Problem to solve —
Only the lines with "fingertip" in them need to be copied from the listing.

Exercise data —
**********

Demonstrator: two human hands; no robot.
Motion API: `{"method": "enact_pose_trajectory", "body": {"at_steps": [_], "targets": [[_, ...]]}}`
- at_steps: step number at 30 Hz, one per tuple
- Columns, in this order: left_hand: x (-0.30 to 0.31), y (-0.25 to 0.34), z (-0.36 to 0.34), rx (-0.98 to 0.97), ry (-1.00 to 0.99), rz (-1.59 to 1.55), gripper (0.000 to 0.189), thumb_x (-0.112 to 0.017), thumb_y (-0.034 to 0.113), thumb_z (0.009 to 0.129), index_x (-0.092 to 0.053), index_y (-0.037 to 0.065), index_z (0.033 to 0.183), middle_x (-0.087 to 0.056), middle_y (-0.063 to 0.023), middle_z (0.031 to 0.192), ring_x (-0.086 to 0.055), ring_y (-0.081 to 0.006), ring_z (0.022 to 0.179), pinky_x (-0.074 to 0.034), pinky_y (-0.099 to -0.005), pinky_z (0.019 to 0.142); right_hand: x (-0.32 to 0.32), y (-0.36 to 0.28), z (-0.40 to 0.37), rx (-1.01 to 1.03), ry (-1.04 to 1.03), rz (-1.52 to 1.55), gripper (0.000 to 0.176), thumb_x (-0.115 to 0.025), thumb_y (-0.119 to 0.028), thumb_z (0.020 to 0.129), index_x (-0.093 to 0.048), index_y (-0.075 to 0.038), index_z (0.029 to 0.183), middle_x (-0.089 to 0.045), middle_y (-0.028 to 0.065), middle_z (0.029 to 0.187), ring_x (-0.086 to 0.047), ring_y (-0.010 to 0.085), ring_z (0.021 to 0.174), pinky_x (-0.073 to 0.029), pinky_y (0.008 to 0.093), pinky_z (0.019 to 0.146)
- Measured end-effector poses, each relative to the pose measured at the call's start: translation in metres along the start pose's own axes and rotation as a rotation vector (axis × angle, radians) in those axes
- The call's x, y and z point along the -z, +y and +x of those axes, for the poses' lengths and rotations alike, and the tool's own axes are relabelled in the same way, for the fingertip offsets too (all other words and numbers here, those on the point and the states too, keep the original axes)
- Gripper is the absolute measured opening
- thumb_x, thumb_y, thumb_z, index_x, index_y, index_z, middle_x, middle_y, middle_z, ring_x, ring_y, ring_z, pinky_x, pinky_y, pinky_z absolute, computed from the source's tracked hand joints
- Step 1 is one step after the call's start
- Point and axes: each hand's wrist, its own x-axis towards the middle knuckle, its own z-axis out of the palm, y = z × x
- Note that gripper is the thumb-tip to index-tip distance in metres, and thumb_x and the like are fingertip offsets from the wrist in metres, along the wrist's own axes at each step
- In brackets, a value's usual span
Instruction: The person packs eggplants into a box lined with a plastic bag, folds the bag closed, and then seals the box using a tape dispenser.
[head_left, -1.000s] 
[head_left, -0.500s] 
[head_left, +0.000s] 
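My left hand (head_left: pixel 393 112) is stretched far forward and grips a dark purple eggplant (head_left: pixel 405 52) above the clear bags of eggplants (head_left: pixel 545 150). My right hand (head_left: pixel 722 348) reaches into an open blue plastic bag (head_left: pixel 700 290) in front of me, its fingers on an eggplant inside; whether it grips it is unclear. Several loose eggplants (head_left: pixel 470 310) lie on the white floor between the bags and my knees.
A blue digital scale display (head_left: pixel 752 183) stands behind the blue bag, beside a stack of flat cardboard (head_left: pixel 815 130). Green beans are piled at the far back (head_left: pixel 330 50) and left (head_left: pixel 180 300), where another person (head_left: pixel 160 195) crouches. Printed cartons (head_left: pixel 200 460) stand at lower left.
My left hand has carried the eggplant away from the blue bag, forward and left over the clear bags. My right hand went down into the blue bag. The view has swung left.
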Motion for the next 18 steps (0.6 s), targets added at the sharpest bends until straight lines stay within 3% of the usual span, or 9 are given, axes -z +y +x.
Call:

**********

Answer space —
- The call's x, y and z point along the -z, +y and +x of those axes, for the poses' lengths and rotations alike, and the tool's own axes are relabelled in the same way, for the fingertip offsets too (all other words and numbers here, those on the point and the states too, keep the original axes)
- Note that gripper is the thumb-tip to index-tip distance in metres, and thumb_x and the like are fingertip offsets from the wrist in metres, along the wrist's own axes at each step

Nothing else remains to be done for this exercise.